[EXERCISE REQUIREMENTS] Every entry must be set down exactly in the answer; no pictures should appear.
++++ ENTRIES SUPPLIED ++++
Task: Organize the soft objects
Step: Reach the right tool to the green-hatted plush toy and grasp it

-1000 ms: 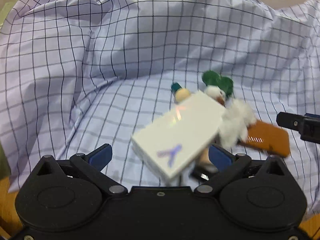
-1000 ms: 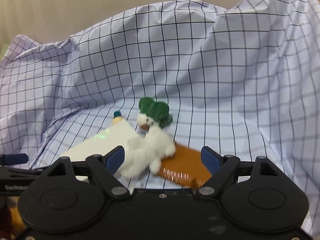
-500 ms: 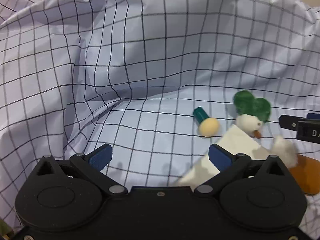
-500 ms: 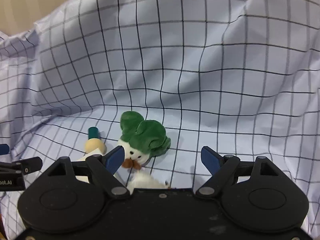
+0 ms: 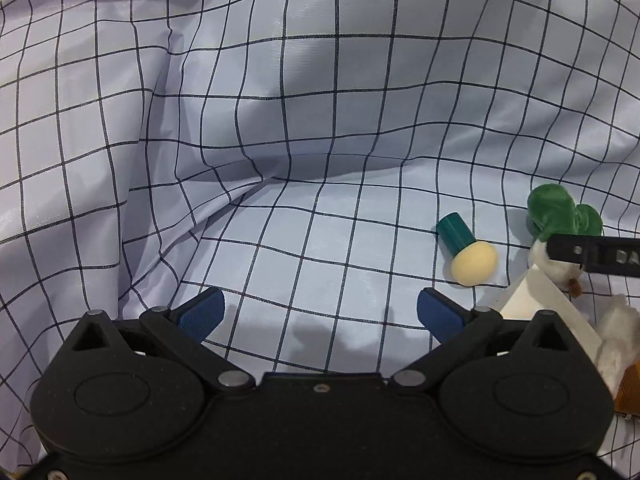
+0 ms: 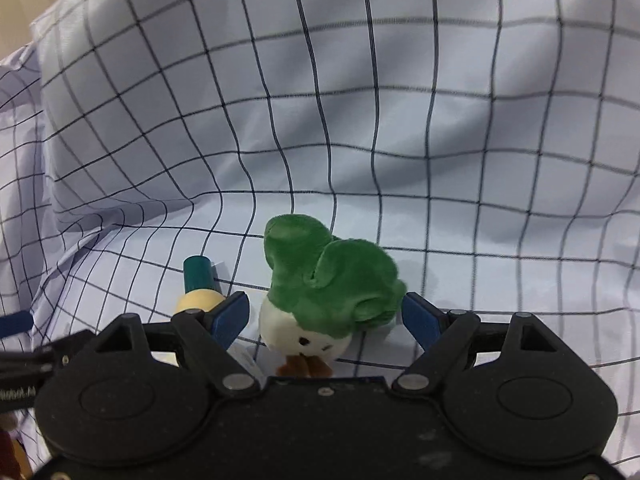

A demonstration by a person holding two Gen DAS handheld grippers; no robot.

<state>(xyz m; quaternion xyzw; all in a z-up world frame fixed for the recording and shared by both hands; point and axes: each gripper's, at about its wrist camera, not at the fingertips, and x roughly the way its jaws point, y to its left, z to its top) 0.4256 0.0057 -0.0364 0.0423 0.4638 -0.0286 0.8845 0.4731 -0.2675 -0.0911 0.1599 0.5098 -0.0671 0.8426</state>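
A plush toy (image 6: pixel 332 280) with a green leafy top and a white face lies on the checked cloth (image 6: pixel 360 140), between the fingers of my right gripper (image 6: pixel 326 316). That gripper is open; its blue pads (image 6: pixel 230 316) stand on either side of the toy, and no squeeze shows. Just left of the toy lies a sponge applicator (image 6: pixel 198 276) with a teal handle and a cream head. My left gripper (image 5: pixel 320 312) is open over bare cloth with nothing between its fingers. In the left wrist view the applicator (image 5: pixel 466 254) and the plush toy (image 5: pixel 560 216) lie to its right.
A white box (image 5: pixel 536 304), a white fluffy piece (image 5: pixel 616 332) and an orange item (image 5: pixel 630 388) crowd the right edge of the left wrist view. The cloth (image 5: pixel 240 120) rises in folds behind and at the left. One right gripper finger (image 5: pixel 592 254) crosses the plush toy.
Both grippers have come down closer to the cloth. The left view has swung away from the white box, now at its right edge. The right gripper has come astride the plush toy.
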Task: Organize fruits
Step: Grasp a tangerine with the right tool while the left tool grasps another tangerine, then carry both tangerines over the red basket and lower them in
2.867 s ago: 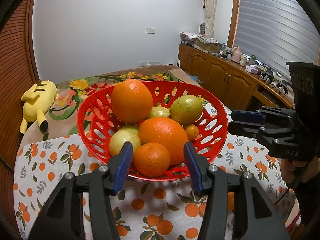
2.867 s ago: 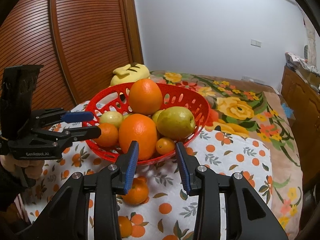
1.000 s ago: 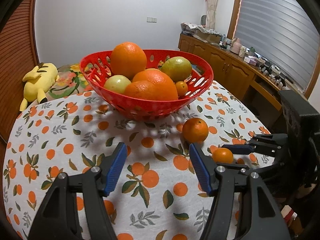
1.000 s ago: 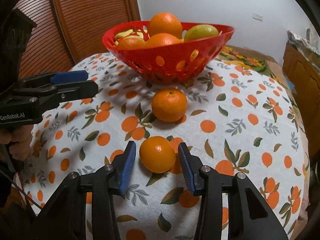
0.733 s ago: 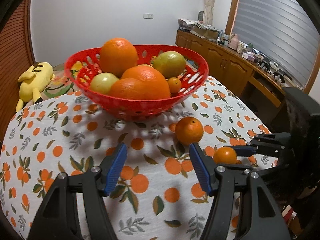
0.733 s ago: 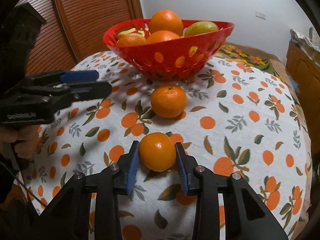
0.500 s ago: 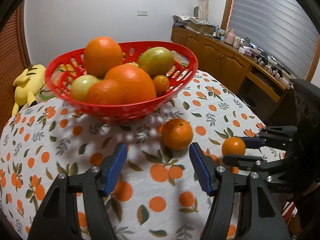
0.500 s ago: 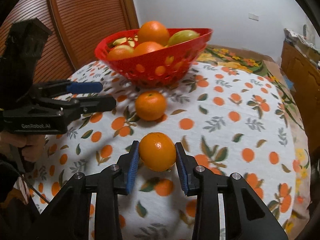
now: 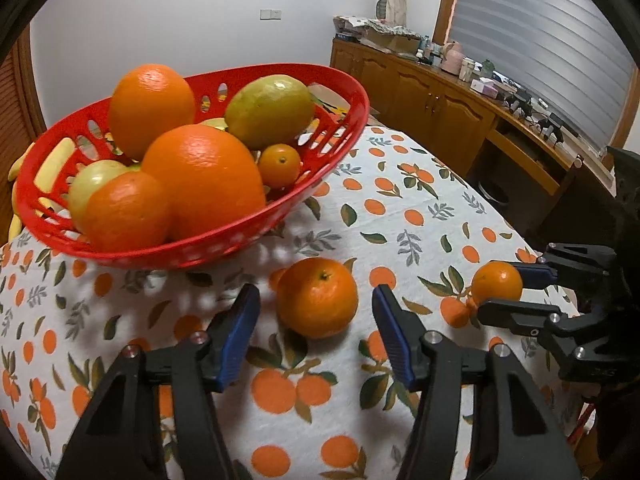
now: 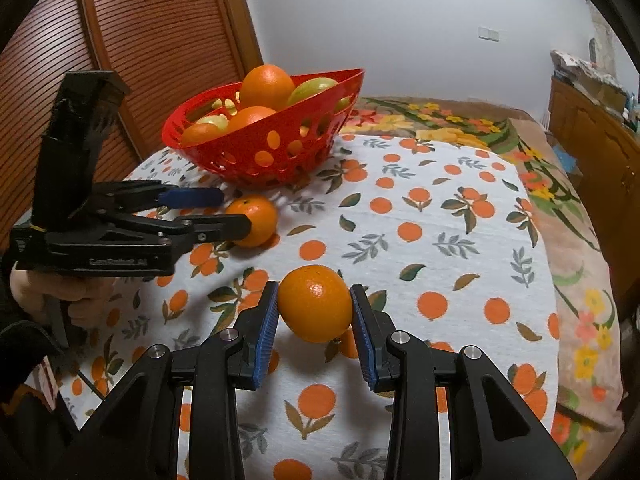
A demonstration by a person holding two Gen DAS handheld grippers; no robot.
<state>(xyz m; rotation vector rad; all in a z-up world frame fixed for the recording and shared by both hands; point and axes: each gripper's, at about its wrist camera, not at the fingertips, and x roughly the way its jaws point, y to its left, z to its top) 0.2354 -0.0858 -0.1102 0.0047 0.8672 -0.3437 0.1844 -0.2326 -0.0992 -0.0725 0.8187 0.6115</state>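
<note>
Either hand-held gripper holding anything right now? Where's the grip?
Right hand-held gripper holds an orange, pads on its two opposite sides. Left hand-held gripper is open around a second orange, holding nothing.

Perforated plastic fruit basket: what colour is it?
Red; the perforated plastic fruit basket shows best in the left wrist view.

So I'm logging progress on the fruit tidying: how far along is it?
Done: the red basket already holds a pile of fruit. In hand: the right tongs are shut on a small orange. Left: one orange sits on the tablecloth between the open left tongs, not yet gripped.
</note>
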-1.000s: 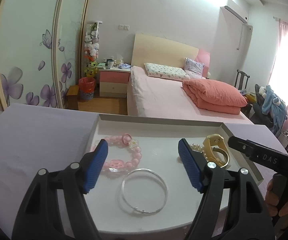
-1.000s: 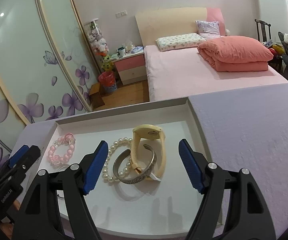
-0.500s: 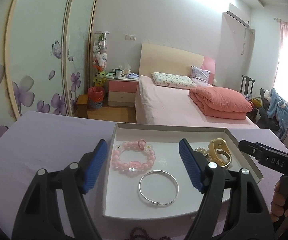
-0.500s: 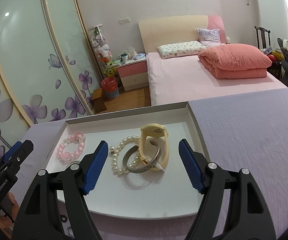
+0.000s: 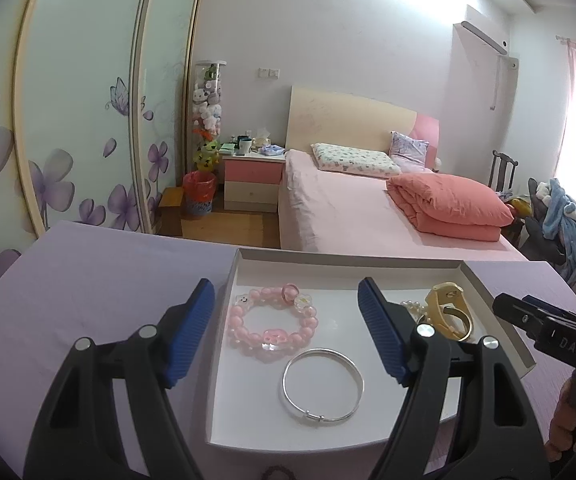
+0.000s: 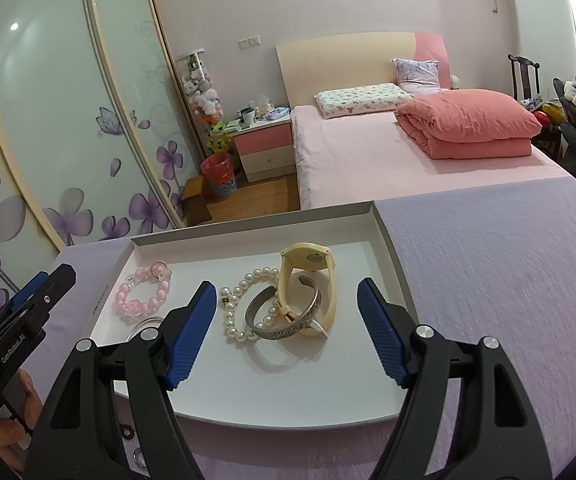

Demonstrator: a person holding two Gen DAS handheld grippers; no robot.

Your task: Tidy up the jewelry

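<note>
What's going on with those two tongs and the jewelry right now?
Left tongs open, empty. Right tongs open, empty. Tray holds pink bead bracelet, silver bangle; pearl bracelet, engraved cuff, yellow watch piled together.

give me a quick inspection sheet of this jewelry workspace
surface: table under a lilac cloth, white tray on it
job's things: in the tray, pink bead bracelet and thin silver bangle lie apart; pearl bracelet, engraved silver cuff and cream watch overlap in a pile
clutter: dark bead bracelet and a small round item on the cloth before the tray, mostly hidden
grippers: left gripper and right gripper both open, holding nothing, above the tray's near side
cables: nothing seen
surroundings: bed with folded salmon quilt, nightstand, flowered wardrobe doors
</note>
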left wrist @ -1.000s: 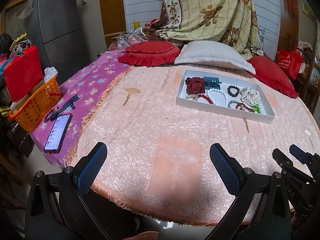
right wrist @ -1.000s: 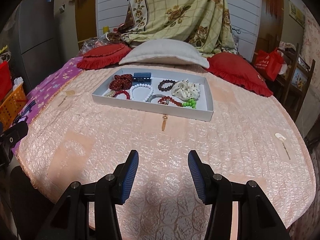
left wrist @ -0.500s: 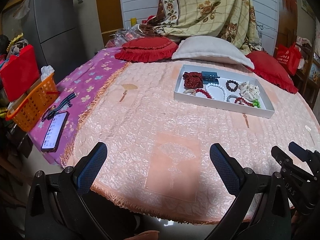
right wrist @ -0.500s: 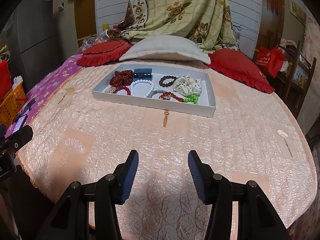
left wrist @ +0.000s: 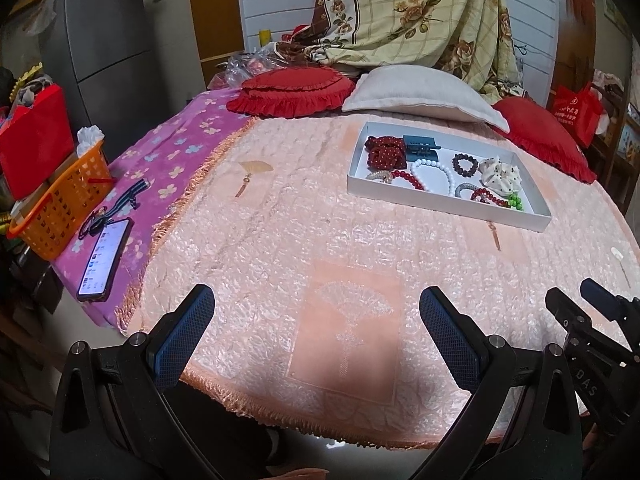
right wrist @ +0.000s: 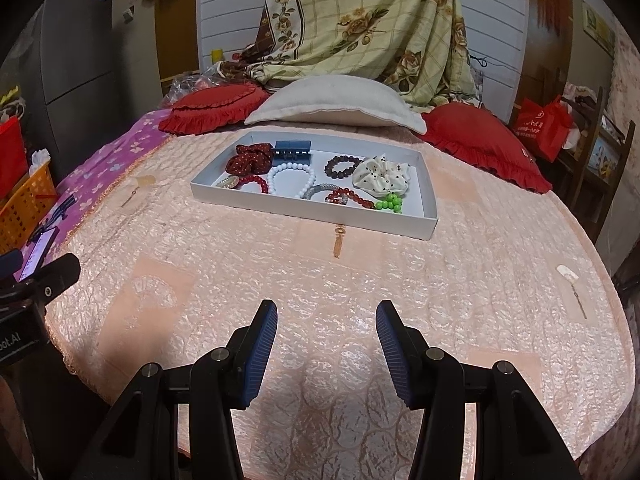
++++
[TASK OUTPUT]
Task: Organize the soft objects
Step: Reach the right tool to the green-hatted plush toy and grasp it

-1000 ms: 
-1000 ms: 
-500 ms: 
-500 ms: 
+0 ms: 
+0 ms: 

A demonstration by a person holding two Gen DAS handheld grippers; no robot.

<state>(xyz m; quaternion xyzw; all in a z-up world frame fixed for the recording and shared by both hands; point and axes: each gripper's, at about its wrist camera, not at the fingertips, and x roughly the way its jaws point, y to its left, z to its top) 0.4256 0.0057 -0.0364 0.0423 0.4638 -0.0286 0.8845 0.4731 -0.2675 -0.0911 0.1599 0.5098 -0.0671 0.8426</state>
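A plush toy (image 6: pixel 332 280) with a green leafy top and a white face lies on the checked cloth (image 6: pixel 360 140), between the fingers of my right gripper (image 6: pixel 326 316). That gripper is open; its blue pads (image 6: pixel 230 316) stand on either side of the toy, and no squeeze shows. Just left of the toy lies a sponge applicator (image 6: pixel 198 276) with a teal handle and a cream head. My left gripper (image 5: pixel 320 312) is open over bare cloth with nothing between its fingers. In the left wrist view the applicator (image 5: pixel 466 254) and the plush toy (image 5: pixel 560 216) lie to its right.
A white box (image 5: pixel 536 304), a white fluffy piece (image 5: pixel 616 332) and an orange item (image 5: pixel 630 388) crowd the right edge of the left wrist view. The cloth (image 5: pixel 240 120) rises in folds behind and at the left. One right gripper finger (image 5: pixel 592 254) crosses the plush toy.
Both grippers have come down closer to the cloth. The left view has swung away from the white box, now at its right edge. The right gripper has come astride the plush toy.
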Task: Organize fruits
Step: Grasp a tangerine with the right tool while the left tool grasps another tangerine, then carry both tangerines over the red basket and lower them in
2.867 s ago: 
2.867 s ago: 
1.000 s ago: 
1.000 s ago: 
0.733 s ago: 
0.733 s ago: 
0.500 s ago: 
0.500 s ago: 
now: 
now: 
A demonstration by a person holding two Gen DAS handheld grippers; no robot.
<state>(xyz m; rotation vector rad; all in a z-up world frame fixed for the recording and shared by both hands; point and axes: each gripper's, at about its wrist camera, not at the fingertips, and x roughly the way its jaws point, y to its left, z to its top) 0.2354 -0.0858 -0.1102 0.0047 0.8672 -0.3437 0.1844 -0.2326 -0.0992 -0.0725 0.8187 0.6115</state>
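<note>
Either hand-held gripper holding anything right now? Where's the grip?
Right hand-held gripper holds an orange, pads on its two opposite sides. Left hand-held gripper is open around a second orange, holding nothing.

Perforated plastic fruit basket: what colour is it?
Red; the perforated plastic fruit basket shows best in the left wrist view.

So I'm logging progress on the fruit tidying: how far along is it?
Done: the red basket already holds a pile of fruit. In hand: the right tongs are shut on a small orange. Left: one orange sits on the tablecloth between the open left tongs, not yet gripped.
</note>
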-1.000s: 
-1.000s: 
-0.500s: 
-0.500s: 
+0.000s: 
+0.000s: 

Demonstrator: a person holding two Gen DAS handheld grippers; no robot.

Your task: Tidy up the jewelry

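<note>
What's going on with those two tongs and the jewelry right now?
Left tongs open, empty. Right tongs open, empty. Tray holds pink bead bracelet, silver bangle; pearl bracelet, engraved cuff, yellow watch piled together.

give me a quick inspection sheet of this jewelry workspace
surface: table under a lilac cloth, white tray on it
job's things: in the tray, pink bead bracelet and thin silver bangle lie apart; pearl bracelet, engraved silver cuff and cream watch overlap in a pile
clutter: dark bead bracelet and a small round item on the cloth before the tray, mostly hidden
grippers: left gripper and right gripper both open, holding nothing, above the tray's near side
cables: nothing seen
surroundings: bed with folded salmon quilt, nightstand, flowered wardrobe doors
</note>
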left wrist @ -1.000s: 
right wrist @ -1.000s: 
left wrist @ -0.500s: 
right wrist @ -0.500s: 
left wrist @ +0.000s: 
right wrist @ +0.000s: 

The exercise has no further content.